= The problem =
Below are records; give the number of their lines that hold the word "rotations", and write nothing more.
────────
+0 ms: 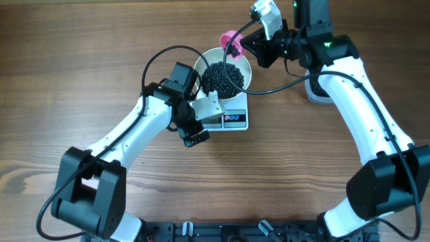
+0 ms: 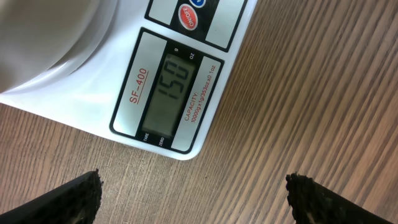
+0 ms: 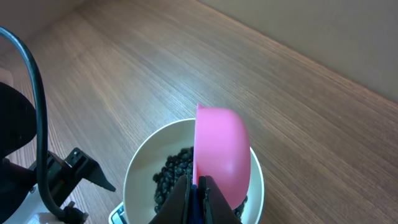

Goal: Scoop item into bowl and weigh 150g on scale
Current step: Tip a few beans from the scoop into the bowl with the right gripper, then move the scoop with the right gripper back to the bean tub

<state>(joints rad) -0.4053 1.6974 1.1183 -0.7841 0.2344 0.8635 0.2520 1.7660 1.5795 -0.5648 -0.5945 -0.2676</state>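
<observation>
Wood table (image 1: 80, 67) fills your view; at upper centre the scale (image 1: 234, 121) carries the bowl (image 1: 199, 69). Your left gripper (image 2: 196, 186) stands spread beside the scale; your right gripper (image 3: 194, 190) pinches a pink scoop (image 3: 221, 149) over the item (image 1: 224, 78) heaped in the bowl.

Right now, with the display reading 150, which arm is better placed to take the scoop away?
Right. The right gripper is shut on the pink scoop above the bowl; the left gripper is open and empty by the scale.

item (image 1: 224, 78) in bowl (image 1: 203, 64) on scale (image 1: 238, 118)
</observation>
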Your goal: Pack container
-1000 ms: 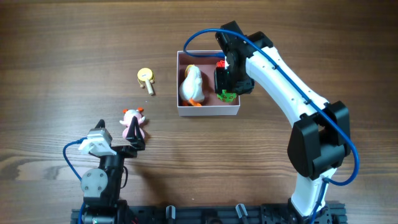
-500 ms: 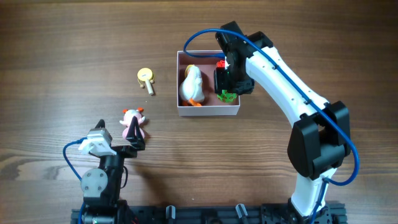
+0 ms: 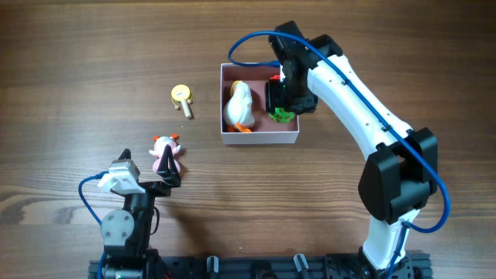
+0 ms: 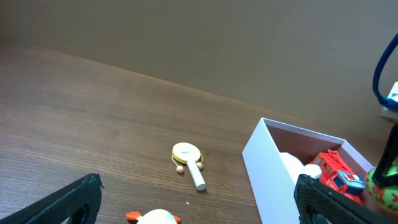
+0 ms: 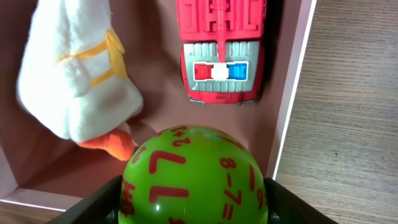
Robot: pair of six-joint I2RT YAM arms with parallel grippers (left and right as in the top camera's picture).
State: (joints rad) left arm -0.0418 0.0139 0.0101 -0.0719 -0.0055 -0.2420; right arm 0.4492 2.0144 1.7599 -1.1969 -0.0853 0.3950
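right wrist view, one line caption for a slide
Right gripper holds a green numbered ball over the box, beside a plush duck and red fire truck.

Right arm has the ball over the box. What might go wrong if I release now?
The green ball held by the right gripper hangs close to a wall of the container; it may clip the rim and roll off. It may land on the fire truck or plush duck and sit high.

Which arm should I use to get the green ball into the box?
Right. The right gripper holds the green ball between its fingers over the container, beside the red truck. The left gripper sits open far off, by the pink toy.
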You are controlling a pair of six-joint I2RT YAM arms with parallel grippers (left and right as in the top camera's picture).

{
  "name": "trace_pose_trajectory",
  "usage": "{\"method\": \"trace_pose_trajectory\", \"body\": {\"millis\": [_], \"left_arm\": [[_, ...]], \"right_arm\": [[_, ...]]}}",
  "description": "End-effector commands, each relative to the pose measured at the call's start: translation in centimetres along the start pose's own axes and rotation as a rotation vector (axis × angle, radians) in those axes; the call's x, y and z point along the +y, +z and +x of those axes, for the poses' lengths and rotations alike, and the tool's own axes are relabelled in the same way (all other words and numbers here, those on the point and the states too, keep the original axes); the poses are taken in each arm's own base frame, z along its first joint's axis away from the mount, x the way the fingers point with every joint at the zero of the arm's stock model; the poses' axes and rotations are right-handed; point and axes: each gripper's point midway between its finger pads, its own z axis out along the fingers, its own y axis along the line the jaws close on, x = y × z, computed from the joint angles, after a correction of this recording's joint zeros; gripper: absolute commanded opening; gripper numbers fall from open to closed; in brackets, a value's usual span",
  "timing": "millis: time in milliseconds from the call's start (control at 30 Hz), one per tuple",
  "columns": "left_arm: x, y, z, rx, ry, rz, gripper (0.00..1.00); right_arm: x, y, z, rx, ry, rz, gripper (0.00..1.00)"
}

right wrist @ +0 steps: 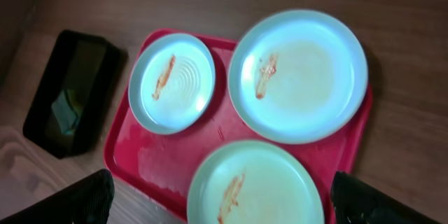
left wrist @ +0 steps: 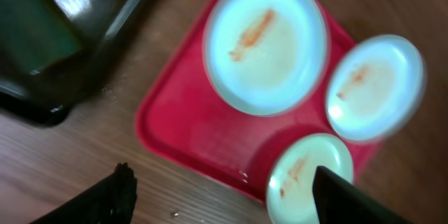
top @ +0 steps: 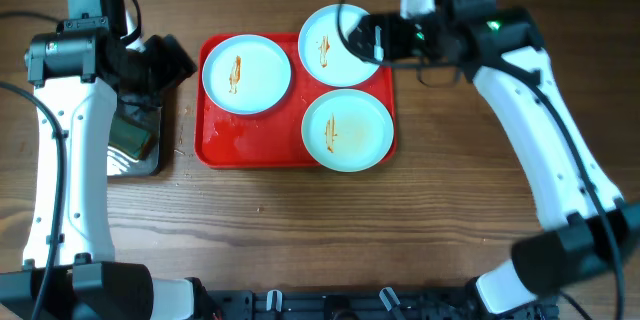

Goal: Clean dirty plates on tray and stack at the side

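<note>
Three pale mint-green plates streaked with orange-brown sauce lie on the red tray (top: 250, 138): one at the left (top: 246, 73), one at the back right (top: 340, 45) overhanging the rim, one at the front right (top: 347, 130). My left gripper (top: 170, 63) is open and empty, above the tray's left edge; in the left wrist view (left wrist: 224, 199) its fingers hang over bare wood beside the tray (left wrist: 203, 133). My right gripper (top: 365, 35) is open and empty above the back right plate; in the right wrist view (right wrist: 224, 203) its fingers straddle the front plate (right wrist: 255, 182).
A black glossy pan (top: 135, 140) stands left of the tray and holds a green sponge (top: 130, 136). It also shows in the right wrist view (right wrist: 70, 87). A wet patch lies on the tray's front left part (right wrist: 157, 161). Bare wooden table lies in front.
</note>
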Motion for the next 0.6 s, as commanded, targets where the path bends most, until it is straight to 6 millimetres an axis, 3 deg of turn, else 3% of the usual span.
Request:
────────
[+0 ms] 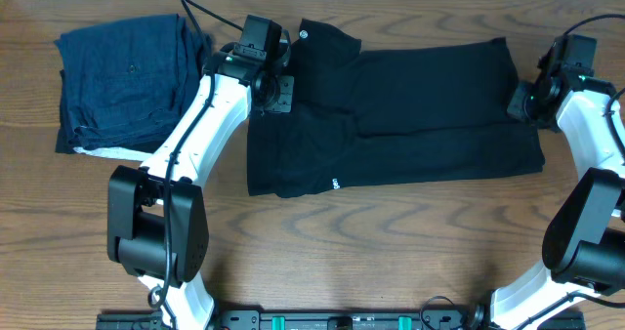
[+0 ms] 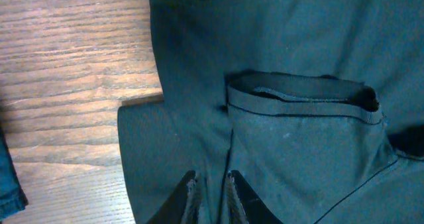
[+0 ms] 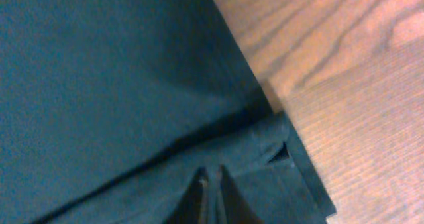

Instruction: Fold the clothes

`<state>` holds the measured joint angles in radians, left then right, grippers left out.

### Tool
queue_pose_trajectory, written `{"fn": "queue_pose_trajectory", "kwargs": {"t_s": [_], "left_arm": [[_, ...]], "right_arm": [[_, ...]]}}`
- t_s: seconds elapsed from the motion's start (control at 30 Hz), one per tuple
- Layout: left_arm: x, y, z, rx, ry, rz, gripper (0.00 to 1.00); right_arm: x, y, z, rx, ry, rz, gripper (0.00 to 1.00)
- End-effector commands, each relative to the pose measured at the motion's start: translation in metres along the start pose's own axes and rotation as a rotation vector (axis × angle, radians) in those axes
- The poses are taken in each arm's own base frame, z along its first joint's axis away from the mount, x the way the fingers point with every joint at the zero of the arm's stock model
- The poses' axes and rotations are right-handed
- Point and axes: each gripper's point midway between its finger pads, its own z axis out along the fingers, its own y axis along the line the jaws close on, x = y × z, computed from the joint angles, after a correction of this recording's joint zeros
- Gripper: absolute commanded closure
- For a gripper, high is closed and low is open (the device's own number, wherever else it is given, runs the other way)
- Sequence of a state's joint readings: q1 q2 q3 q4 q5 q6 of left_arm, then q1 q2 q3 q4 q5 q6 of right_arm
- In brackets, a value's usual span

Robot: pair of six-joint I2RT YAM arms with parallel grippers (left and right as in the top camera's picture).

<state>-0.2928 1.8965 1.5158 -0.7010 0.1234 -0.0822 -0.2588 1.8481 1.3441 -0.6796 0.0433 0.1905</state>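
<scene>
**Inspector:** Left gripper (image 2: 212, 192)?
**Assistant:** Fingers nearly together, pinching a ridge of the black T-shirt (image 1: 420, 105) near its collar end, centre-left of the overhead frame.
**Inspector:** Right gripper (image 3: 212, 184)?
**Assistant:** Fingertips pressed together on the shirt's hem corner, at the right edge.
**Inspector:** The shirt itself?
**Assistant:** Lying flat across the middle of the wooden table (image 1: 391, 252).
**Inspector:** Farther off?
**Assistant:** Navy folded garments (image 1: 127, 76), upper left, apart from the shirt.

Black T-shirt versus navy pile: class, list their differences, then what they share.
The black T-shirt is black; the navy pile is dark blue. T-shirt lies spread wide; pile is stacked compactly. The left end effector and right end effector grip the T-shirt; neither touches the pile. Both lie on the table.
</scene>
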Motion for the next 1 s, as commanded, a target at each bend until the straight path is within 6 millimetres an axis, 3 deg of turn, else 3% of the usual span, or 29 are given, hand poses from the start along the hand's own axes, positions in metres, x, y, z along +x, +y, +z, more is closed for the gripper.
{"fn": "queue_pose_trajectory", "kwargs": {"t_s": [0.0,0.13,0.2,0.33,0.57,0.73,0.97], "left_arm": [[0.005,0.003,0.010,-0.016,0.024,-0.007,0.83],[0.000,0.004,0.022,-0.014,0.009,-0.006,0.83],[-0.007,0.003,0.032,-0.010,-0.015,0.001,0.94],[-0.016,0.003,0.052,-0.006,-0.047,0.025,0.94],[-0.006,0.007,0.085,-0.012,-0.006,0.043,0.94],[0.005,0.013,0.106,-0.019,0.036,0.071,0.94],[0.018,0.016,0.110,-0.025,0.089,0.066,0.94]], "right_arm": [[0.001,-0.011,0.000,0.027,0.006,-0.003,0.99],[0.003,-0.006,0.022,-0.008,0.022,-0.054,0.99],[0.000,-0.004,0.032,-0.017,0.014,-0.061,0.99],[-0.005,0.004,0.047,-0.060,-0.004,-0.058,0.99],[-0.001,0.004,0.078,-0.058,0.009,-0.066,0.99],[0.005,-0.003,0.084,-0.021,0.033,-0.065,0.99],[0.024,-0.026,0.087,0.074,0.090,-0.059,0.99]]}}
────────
= Output of the exercise =
2